Euthanasia

It's pretty hard for anyone to lose someone you love. A funeral is never a funeral without someone crying, lamenting, or being unusually quiet. Death is usually associated with sadness and grief. A saying goes, 'we grieve not for the dead, but for us. We should be happy for them as they are now in a happier place.' Personally, I think this saying holds a lot of truth. We should be happy for those who have passed on. This brings us to a more complicated question: 'If we should be happy for those who have passed on, then do we have the right to be the cause of their passing?'
I personally do not believe that anyone has the right to take away another's life for any reason whatsoever. No matter what condition he is in, we were not meant to decide when or where a person has to die. As the fifth commandment states, 'Thou shall not kill.' Death should never have to be an option.
This leads to a rather ironic realization. Man is known for being the only being that kills his own kind for no reason whatsoever. Man is also known as the only being who can actually stop or prevent death.
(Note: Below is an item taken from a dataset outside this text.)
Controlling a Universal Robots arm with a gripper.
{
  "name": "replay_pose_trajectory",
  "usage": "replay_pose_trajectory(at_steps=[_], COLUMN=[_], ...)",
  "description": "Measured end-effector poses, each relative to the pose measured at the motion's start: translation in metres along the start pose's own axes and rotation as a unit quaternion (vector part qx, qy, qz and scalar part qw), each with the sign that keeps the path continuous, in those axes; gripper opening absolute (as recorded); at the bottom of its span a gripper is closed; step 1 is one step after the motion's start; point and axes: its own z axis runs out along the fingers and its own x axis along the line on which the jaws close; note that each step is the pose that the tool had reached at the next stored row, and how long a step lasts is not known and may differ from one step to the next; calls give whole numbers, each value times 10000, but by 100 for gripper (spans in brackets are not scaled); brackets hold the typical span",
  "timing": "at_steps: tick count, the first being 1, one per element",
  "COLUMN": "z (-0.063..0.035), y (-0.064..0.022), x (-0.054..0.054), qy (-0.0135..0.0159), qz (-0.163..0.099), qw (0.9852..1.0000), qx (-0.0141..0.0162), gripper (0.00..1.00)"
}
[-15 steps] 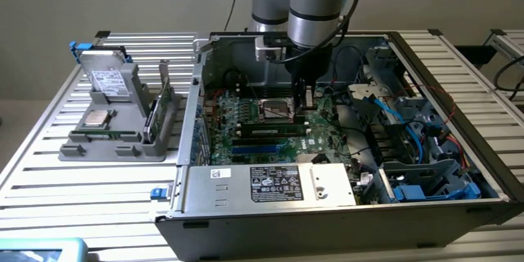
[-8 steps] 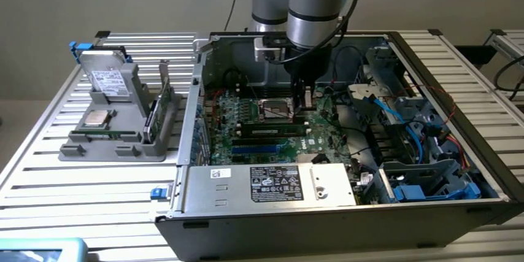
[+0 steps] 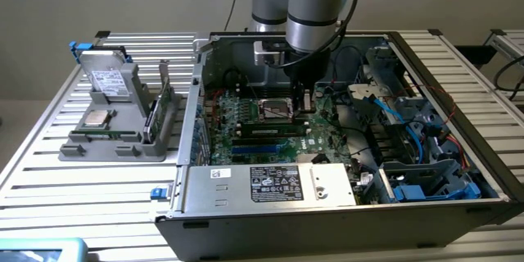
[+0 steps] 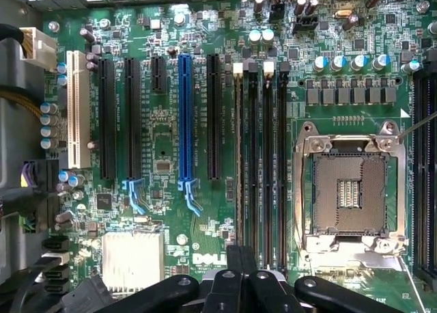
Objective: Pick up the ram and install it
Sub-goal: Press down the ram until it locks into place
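While the closed gripper [image 4: 242, 262] hovers at one end of the memory slots [image 4: 252, 156], where the ram [image 3: 266, 132] seems to stand seated, press straight down, evenly, without tilting it.

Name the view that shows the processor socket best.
The wrist view: the processor socket faces the camera squarely, its frame and contacts plain. The exterior view shows it obliquely, inside the computer case, beside the arm.
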Motion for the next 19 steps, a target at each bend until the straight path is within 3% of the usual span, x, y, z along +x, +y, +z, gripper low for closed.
replay_pose_trajectory(at_steps=[19], z=[68], y=[5], x=[-26], qy=[11], qz=[-1], qw=[10000], qx=[0], gripper=[11])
It seems that our medical marvels have made us rather arrogant, in a way. We have conquered disease after disease after disease, and we have made our life spans longer. With the convergence of technology and medicine, there is practically no common illness we cannot stop. Lives are saved everyday. People rejoice because they are given the chance to live longer. We have begun to feel so invincible that when it is really a person's "time", we suddenly enter a crisis.
Through the years, we have found ways to keep the body fit and active through artificial means. These means, however, require money to be used. I believe, that this is the reason why euthanasia began. Artificial life supports give us hope, but when all our money is gone, we have nothing else to do but "pull the plug". Hospitals should be more lenient with the money they force people to pay. Of course, they have to make a living, but they must also do their job. Hospitals were made to make people's lives longer, not more miserable.
Some people think that euthanasia is a way to end one's suffering. Don't we all suffer? Its not just as most people try to hide their sufferings and our conditions are not emphasized because we are "normal". Besides, wouldn't you make a person suffer even more if you deprive him of his basic needs? Forcibly stopping someone from getting food and water is one of the most horrible things you can do. These are patients, not prisoners of war!
Euthanasia is a very fragile issue, and there are many different factors to be considered when the act is being planned. But, no matter how grave the circumstances may be, I hold firm to may stand on euthanasia. It should not be done.
Death education is another related topic that also covers death. Personally, I think death education is a good thing, as it teaches people on how to deal with death and the like. However, death education, as far as I can see, is coming out in extremes. Either it's being taught way too deep, or not being taught at all.
As young kids, kids should be aware of how to react to death in a more not-so-obvious manner. storytelling. Lots of tales have death in them, only they're not so devastating because they're usually heroic. When they've matured, sometime in the early teens, I think it is best to have death education, not as a regular lesson, but as a seminar or something like that. It is good to be made aware of death to be prepared for it when it comes. Death is sometimes so alien to some people they are completely shocked by it. Others see it so much from the wrong media they act as if death is a normal day-to-day thing. Death education can be the means of making people accept death. Through this, I think we can be really happy that the ones who have passed away are truly in a happier place.